Don Kişot büyülü bir rüyaya dalar ve gözünün önünden olağanüstü güzellikte görüntüler geçer. Kitri'yi gene Dulcinea olarak görür. Şafağın sökmesiyle Çingene kampından kaçan Kitri ve Basilio'yu Sancho Panza fark eder ve hemen Don Kişot'u uyandırır. O sırada kampa varan Lorenzo ve Gamache onlara Kitri'yi sorar. Genç aşıklara sempatiyle bakan Don Kişot, Lorenzo ve Gamache'ı kasıtlı olarak yanlış yönlendirir. Ancak Sancho Panza ikiliye bilinçsizce doğru yolu gösterir.
Kitri ve Basilio her ne kadar saklanmaya çalışsa da sonunda yakalanır. Lorenzo, kızından Gamache'ın ilgisine karşılık vermesini ister. O sırada Basilio sahte bir intihar sahnesi yaratır.
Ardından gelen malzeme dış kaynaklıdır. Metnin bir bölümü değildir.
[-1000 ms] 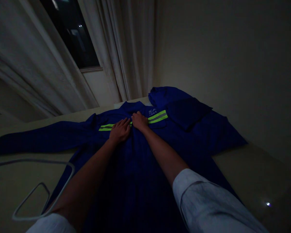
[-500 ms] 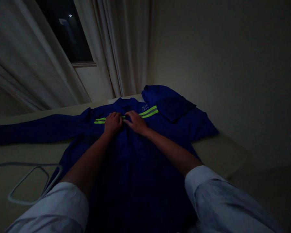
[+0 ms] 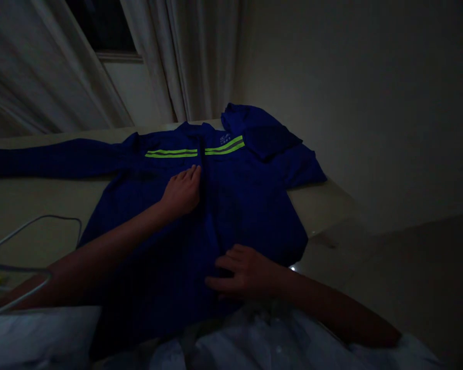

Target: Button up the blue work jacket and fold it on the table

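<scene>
A dark blue work jacket with yellow-green reflective stripes across the chest lies spread flat on a pale table. My left hand lies flat on the jacket's middle just below the stripes, fingers stretched out and together. My right hand rests on the jacket's lower hem near me, fingers loosely curled against the cloth. One sleeve stretches out to the far left; the other sleeve is folded over at the upper right.
A white wire hanger lies on the table at the left. Pale curtains and a dark window stand behind the table, a plain wall to the right. The table's right edge drops off beside the jacket.
Both hands have come down from the collar and stripes. The right hand slid down to the hem near me; the left moved to just below the stripes. The view tilted downward.
</scene>
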A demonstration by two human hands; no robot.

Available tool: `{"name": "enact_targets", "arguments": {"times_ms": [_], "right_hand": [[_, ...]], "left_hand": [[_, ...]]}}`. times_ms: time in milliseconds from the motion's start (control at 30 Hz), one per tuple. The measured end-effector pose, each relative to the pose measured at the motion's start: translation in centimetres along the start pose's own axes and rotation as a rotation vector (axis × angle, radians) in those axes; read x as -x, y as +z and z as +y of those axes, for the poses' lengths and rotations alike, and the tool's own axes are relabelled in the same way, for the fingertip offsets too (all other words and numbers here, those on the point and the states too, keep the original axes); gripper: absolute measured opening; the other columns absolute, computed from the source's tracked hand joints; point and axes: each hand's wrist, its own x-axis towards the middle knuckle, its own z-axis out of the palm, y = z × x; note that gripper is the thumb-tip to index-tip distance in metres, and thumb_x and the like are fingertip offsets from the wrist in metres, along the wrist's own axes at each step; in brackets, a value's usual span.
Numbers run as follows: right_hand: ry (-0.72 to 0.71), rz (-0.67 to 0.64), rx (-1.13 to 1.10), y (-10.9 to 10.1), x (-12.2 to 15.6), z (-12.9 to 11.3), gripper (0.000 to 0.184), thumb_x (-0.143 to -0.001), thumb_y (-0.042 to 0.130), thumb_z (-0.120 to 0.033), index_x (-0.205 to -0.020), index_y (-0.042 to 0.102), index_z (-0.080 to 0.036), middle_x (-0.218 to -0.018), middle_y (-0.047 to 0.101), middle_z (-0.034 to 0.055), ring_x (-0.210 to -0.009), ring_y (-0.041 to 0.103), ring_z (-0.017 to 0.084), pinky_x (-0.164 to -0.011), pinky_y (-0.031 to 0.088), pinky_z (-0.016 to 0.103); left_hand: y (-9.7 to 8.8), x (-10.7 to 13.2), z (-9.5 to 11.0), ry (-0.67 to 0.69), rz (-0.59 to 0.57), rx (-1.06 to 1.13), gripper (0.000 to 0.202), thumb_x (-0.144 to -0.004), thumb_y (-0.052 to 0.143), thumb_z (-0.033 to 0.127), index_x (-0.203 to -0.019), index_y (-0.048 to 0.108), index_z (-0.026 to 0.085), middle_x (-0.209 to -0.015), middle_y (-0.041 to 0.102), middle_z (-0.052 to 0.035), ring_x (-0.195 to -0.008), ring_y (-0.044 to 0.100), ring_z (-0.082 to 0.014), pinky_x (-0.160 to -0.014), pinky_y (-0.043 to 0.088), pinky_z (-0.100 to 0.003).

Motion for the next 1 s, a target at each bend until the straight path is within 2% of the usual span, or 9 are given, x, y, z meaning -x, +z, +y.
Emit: {"name": "enact_targets", "arguments": {"times_ms": [100,167,267,367,467,533,700,900,1000], "right_hand": [[-0.159,-0.05,-0.01,-0.7,-1.2,-0.5,0.023,-0.107,0.058,-0.045,-0.11,0.071,-0.026,-0.116,0.069,0.0038,-0.086,0.055,0.016,-0.072,0.034,0.034],[-0.242,-0.078,-0.057,-1.0,-1.9,-1.0,0.019,-0.107,0.06,-0.042,-0.104,0.07,-0.026,-0.112,0.069,0.0019,-0.087,0.055,0.016,-0.071,0.034,0.034],[-0.317,-0.066,-0.122,-0.7,-2.6,-1.2,0.012,-0.106,0.062,-0.034,-0.103,0.07,-0.025,-0.096,0.068,-0.0008,-0.082,0.053,0.016,-0.07,0.035,0.034],[-0.349,-0.019,-0.141,0.2,-2.6,-1.0,0.015,-0.105,0.063,-0.026,-0.092,0.068,-0.022,-0.088,0.066,-0.0017,-0.078,0.053,0.015,-0.073,0.037,0.033],[-0.322,0.039,-0.153,1.2,-1.9,-0.9,0.027,-0.106,0.062,-0.032,-0.081,0.065,-0.022,-0.082,0.064,-0.0021,-0.074,0.052,0.014,-0.07,0.037,0.032],[-0.289,0.092,-0.15,1.6,-1.2,-1.1,0.031,-0.106,0.062,-0.034,-0.077,0.064,-0.022,-0.077,0.061,-0.0027,-0.069,0.051,0.013,-0.065,0.037,0.032],[-0.232,0.172,-0.127,2.4,0.2,-2.3,0.031,-0.099,0.067,-0.025,-0.068,0.062,-0.022,-0.068,0.054,-0.004,-0.06,0.047,0.012,-0.056,0.038,0.032],[-0.296,0.279,-0.113,3.4,2.2,-1.8,0.036,-0.085,0.08,-0.026,-0.053,0.063,-0.029,-0.068,0.06,-0.0003,-0.053,0.048,0.012,-0.044,0.04,0.029],[-0.257,0.227,-0.105,2.8,3.1,-0.8,0.034,-0.085,0.081,-0.03,-0.055,0.065,-0.03,-0.065,0.059,-0.0001,-0.054,0.049,0.013,-0.044,0.041,0.03]], "left_hand": [[0.0,5.7,2.1,0.069,-0.107,0.016,0.065,-0.097,0.034,0.014,-0.159,0.03,-0.005,-0.164,0.039,-0.0289,-0.146,0.047,-0.038,-0.111,0.048,-0.05],[0.5,9.2,3.2,0.092,-0.141,0.028,0.062,-0.101,0.033,0.018,-0.159,0.034,-0.003,-0.166,0.036,-0.0281,-0.15,0.043,-0.0375,-0.113,0.047,-0.052],[1.4,13.9,4.6,0.095,-0.085,0.061,0.06,-0.107,0.031,0.034,-0.162,0.035,0.008,-0.171,0.029,-0.0205,-0.157,0.031,-0.0374,-0.119,0.039,-0.061],[2.1,16.9,5.3,0.181,-0.012,0.122,0.071,-0.108,0.036,0.047,-0.169,0.02,0.016,-0.174,0.022,-0.0153,-0.16,0.023,-0.037,-0.124,0.026,-0.069],[2.4,18.0,5.1,0.244,0.012,0.173,0.084,-0.103,0.045,0.055,-0.17,0.008,0.019,-0.175,0.02,-0.0148,-0.16,0.022,-0.0389,-0.127,0.018,-0.069],[2.6,18.0,4.9,0.246,0.017,0.189,0.087,-0.101,0.048,0.057,-0.171,0.008,0.022,-0.175,0.021,-0.014,-0.16,0.023,-0.0404,-0.126,0.019,-0.07],[2.7,17.8,4.7,0.256,0.029,0.164,0.09,-0.1,0.048,0.058,-0.171,0.005,0.023,-0.174,0.022,-0.0135,-0.159,0.023,-0.0409,-0.125,0.02,-0.071],[3.1,18.0,4.5,0.278,0.044,0.117,0.091,-0.099,0.048,0.06,-0.171,0.007,0.022,-0.174,0.023,-0.013,-0.159,0.025,-0.0397,-0.125,0.021,-0.068],[3.1,18.2,4.6,0.287,0.086,0.091,0.09,-0.098,0.05,0.06,-0.171,0.011,0.023,-0.173,0.028,-0.013,-0.158,0.029,-0.0394,-0.124,0.024,-0.066]]}}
Kitri bunun bir oyun olduğunu anlayınca, Don Kişot'a Basilio ile evlenmek istediğini söyler ve konuyla ilgili Lorenzo'yu ikna etmesini rica eder. Bir anda Basilio hayata döner. Düğün hazırlıkları için herkes coşkuyla oradan ayrılır. Halk çiftin evliliğini kutlamaktadır. Don Kişot da çiftin evlenmesinden dolayı mutludur. Onlara samimi bir biçimde veda ederek, yeni maceralara doğru yola koyulur."